__Required action__:
I'd like the entire listing output verbatim, apart from the pictures.

__Data shown__:

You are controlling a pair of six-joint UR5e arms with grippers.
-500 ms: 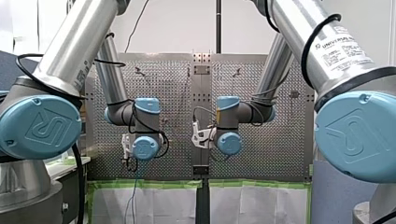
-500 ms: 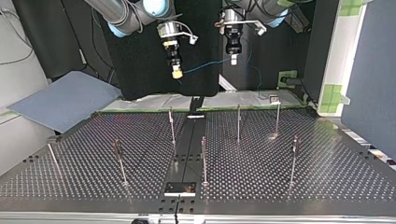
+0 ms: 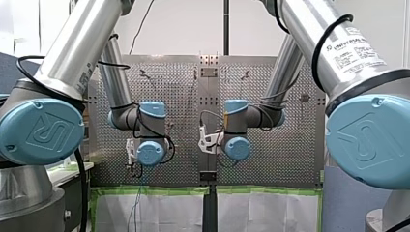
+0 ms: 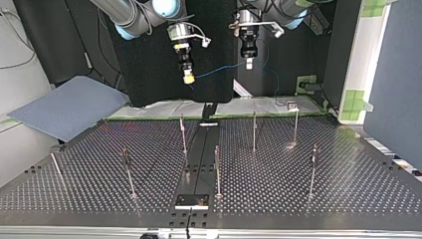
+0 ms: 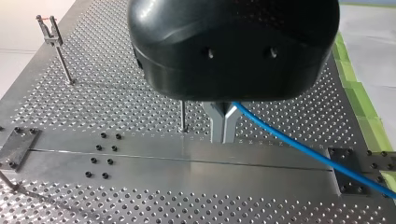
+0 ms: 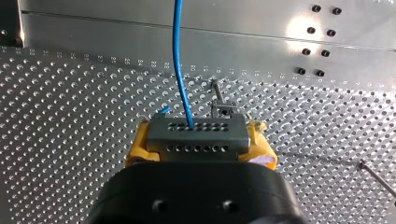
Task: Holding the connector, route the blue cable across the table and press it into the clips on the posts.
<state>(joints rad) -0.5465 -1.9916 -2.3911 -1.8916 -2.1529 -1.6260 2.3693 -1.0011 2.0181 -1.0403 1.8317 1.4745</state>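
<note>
Right wrist view has the connector [image 6: 196,137] front and centre: a small grey block with two rows of holes, and my right gripper [image 6: 198,140] is clamped on it, a yellow pad [image 6: 139,150] against each end. Out of its face runs the blue cable [image 6: 179,60], one thin strand. That block looks rigid and light, so its ends are the sound place to grip. The cable, I'd judge, is limp and nearly weightless; it will sag wherever it isn't kept taut and could slide through a loose pinch.

Over to the left wrist view: my left gripper [image 5: 223,122] has its metal fingers pressed together, with the cable coming out from between them and trailing off to one side. A hold a little way along from the connector looks right, since the taut span between the two grippers can be laid into a clip.

In the top view both grippers hang high over the far edge of the perforated counter [image 4: 318,199], the cable strung between them, well above everything and in no clip yet.

The count: one connector, one cable, two grippers. Seven thin upright posts [image 4: 217,169] are spread over the counter in the top view. Only one forked clip [image 5: 49,25] reads clearly, atop a post in the left wrist view; the others are too small to tell
</note>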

__Expected answer__:
You are controlling a pair of six-joint UR5e arms with grippers.
-500 ms: 
-500 ms: 
+0 ms: 
+0 ms: 
+0 ms: 
+0 ms: 
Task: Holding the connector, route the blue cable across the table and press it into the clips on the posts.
<state>(joints rad) -0.5465 -1.9916 -2.3911 -1.8916 -2.1529 -1.6260 2.3693 -1.0011 2.0181 -1.0403 1.8317 1.4745</state>
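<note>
Right wrist view has the connector [image 6: 196,137] front and centre: a small grey block with two rows of holes, and my right gripper [image 6: 198,140] is clamped on it, a yellow pad [image 6: 139,150] against each end. Out of its face runs the blue cable [image 6: 179,60], one thin strand. That block looks rigid and light, so its ends are the sound place to grip. The cable, I'd judge, is limp and nearly weightless; it will sag wherever it isn't kept taut and could slide through a loose pinch.

Over to the left wrist view: my left gripper [image 5: 223,122] has its metal fingers pressed together, with the cable coming out from between them and trailing off to one side. A hold a little way along from the connector looks right, since the taut span between the two grippers can be laid into a clip.

In the top view both grippers hang high over the far edge of the perforated counter [image 4: 318,199], the cable strung between them, well above everything and in no clip yet.

The count: one connector, one cable, two grippers. Seven thin upright posts [image 4: 217,169] are spread over the counter in the top view. Only one forked clip [image 5: 49,25] reads clearly, atop a post in the left wrist view; the others are too small to tell
</note>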

There is nothing else to this exercise.